*What is needed:* In the listing beneath this line, copy exactly the lines starting with the one containing "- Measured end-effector" and going on through the one containing "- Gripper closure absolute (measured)".
──────── Information provided
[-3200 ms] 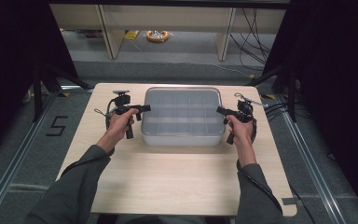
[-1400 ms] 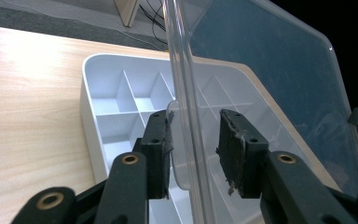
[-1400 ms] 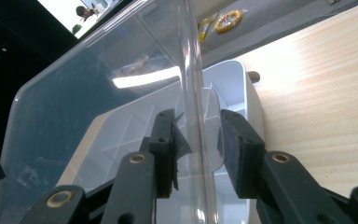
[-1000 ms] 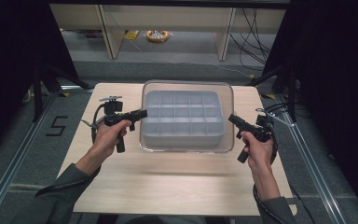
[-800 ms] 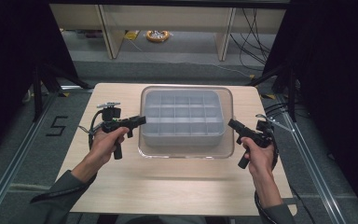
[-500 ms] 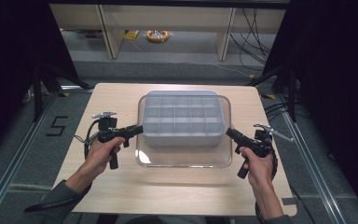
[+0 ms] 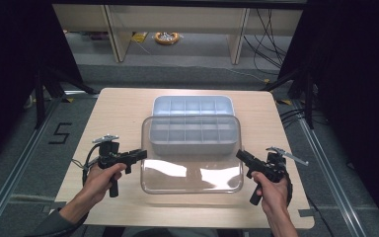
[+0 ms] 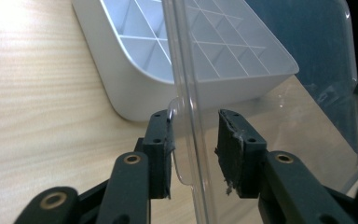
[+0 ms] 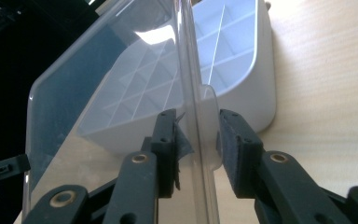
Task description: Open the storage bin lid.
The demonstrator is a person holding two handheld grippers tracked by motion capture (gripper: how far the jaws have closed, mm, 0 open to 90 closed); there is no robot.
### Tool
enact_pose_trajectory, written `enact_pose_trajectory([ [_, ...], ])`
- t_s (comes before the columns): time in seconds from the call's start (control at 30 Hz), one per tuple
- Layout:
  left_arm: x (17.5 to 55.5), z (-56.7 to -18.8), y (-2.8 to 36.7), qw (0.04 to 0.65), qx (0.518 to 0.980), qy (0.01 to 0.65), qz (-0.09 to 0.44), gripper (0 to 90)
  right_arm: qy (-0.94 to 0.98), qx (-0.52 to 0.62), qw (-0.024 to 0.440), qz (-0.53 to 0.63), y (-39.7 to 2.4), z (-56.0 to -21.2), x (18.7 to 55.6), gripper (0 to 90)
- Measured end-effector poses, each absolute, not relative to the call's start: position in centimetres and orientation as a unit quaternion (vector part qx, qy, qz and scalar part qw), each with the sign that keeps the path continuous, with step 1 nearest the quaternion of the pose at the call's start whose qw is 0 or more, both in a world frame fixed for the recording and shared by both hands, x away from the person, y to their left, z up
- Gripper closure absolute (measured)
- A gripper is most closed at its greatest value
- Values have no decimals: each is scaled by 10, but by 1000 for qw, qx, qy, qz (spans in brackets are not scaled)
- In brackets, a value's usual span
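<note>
The left gripper (image 7: 139, 155) pinches the clear plastic lid (image 7: 192, 170) by its left rim; the lid hangs over the table's near side, overlapping the grey compartmented tray (image 7: 192, 106). The right gripper (image 7: 241, 157) clamps its right rim. Such thin edge grips could slip, tipping the lid.

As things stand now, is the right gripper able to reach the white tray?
Probably not right away. The right gripper is shut on the clear lid's edge, as is the left gripper. The lid overlaps the near part of the white tray; it would need setting down first.
</note>
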State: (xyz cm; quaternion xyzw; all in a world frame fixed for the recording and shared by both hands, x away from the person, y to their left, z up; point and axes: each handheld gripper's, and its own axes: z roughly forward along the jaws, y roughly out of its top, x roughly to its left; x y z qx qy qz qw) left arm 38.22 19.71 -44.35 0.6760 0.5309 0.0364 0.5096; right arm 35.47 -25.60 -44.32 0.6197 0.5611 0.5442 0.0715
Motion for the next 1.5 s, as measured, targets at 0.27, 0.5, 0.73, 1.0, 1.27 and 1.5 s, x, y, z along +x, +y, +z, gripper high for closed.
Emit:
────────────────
*Output for this task:*
- Measured end-effector poses, each absolute, not relative to the call's start: position in centimetres and orientation as a unit quaternion (vector part qx, qy, qz and scalar part qw), each with the sign that keeps the path continuous, with step 1 nearest the quaternion of the pose at the call's start whose qw is 0 or more, both in a world frame fixed for the recording and shared by both hands, x away from the person, y to their left, z up
- Gripper closure absolute (measured)

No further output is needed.